After wearing a hat for an entire semester, Byrd was forced to come to terms with her natural hair. Now, she doesn’t wear her hair straight at all, because the positive reactions to it upset her. “It made me uncomfortable that something superficial should all of a sudden be so glorious,” Byrd said.

That positive reaction is exactly what women don’t get when they reveal their natural gray hair, according to Kreamer, who wrote “Going Gray.” She told the audience that after spending $65,000 dying her hair for 25 years, she is working to combat the myths that gray-haired women are less attractive or employable.

While presenting a slideshow on powerful gray-haired women, Kreamer paused to note that of 16 female U.S. senators, none show a hint of gray. “Now, Hillary Clinton lets a little stick out sometimes—I guess when she’s busy—and if she went gray, everyone else would be less stigmatized,” Kreamer said.

In Rubenstein’s first public appearance since stepping down from the top post at Seventeen in 2006, she spoke freely about struggling with her long, dark curls at home and at work. The moment when her husband said her hair felt like “stuffed animal hair,” for example, was not a high point in their relationship, she said, laughing.

After coming to terms with her hair as a young adult, she found herself feeling so insecure at Seventeen that she had it permanently straightened to feel more in touch with her readers.

Now, though, she disagrees with Kreamer, and emphasized how hair color can be a means of expression, especially for young people. “I don’t feel a slave to my hair color. It’s possible to color your hair and not feel embarrassed,” Rubenstein said.

The audience of over 200 students, alumni, and faculty raised more issues of hair length, religion, sexuality, and the cultural definition of “good hair,” which Byrd addressed specifically. “‘Good hair’ is an idea completely outside of what grows out of our own heads, and we’re put in a pecking order based on it,” Byrd said, provoking more questions.
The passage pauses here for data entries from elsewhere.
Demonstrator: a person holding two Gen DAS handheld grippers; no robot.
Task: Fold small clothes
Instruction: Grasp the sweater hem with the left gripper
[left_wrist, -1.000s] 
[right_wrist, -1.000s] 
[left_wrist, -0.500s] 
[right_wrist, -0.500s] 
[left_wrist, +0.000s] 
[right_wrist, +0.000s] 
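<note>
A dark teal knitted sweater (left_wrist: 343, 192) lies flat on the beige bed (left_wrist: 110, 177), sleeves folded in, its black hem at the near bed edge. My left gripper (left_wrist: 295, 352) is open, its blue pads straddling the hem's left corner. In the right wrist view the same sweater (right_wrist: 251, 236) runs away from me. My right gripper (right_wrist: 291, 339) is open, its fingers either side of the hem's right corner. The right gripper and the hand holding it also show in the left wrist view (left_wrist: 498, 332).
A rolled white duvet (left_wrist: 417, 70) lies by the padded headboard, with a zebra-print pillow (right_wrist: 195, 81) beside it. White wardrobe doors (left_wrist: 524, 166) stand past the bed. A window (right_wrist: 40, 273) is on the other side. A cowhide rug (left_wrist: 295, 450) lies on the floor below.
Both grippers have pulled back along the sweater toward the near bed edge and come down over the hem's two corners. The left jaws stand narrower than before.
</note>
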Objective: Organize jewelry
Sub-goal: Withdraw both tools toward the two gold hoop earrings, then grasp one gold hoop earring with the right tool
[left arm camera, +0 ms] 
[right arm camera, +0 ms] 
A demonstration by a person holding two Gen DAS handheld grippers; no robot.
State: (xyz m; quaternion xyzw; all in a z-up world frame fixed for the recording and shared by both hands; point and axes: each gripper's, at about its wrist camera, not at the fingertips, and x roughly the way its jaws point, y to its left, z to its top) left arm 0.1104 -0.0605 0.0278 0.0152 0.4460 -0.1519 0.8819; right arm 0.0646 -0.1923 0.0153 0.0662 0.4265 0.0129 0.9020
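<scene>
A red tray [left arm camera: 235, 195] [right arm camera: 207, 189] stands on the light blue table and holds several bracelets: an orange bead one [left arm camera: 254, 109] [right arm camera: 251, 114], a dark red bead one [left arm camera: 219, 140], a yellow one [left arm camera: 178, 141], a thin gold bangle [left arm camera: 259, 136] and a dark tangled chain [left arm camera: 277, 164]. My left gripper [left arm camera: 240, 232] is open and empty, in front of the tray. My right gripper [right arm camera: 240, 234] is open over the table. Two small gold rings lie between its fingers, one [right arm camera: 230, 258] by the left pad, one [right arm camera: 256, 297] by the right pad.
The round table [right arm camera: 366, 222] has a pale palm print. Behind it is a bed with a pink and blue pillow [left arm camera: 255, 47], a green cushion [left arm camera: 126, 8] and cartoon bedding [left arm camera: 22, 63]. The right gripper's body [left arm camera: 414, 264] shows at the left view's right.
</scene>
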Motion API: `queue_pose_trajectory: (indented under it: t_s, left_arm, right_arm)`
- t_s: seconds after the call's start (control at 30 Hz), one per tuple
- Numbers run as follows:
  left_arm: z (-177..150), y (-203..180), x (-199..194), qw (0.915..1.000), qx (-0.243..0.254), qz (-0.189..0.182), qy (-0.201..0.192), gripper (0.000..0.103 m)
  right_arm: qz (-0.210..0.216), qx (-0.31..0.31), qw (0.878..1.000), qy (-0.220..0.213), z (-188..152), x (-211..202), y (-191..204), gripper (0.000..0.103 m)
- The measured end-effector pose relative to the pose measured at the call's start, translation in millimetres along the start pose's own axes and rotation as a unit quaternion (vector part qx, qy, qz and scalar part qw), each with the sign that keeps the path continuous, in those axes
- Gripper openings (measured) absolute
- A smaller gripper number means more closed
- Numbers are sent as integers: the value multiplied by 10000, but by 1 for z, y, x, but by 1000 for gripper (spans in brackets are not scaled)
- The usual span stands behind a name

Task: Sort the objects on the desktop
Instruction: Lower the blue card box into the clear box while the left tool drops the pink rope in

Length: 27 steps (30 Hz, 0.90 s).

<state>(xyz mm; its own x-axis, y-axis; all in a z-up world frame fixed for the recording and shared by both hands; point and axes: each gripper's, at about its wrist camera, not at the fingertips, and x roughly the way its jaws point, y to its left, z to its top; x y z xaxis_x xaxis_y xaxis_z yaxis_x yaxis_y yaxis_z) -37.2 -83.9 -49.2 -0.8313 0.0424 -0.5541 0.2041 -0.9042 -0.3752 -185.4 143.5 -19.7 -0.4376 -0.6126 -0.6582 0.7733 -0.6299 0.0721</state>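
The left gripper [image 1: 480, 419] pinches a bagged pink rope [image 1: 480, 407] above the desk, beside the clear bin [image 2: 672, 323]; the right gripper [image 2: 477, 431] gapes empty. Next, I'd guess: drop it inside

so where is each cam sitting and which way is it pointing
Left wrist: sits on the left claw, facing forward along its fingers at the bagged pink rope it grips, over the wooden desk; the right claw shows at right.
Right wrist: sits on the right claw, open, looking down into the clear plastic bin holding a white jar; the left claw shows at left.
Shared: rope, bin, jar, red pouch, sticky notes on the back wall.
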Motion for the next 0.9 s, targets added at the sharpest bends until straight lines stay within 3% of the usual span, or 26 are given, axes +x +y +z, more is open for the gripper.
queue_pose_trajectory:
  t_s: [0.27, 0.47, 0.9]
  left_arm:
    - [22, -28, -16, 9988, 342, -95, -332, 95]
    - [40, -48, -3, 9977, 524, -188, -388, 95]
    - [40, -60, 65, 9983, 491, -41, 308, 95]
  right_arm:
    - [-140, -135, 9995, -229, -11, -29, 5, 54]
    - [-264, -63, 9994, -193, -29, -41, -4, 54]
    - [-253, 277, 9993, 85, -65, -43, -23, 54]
The panel prompted audience member Alexandra McCleary, BC ’12, to contemplate the perception of hair along racial lines. “It was really interesting to see how hair has such an impact on how people perceive you,” McCleary said. “But white people have that ‘good hair’ perception too that can be hard to live up to and not natural either,” she added, responding to Byrd’s comments.

Jakobsen said in interview after the event that although the three women’s stories differed, they shared fundamental elements “about individual choices working in this huge social context and making a personal statement about where you fit in.”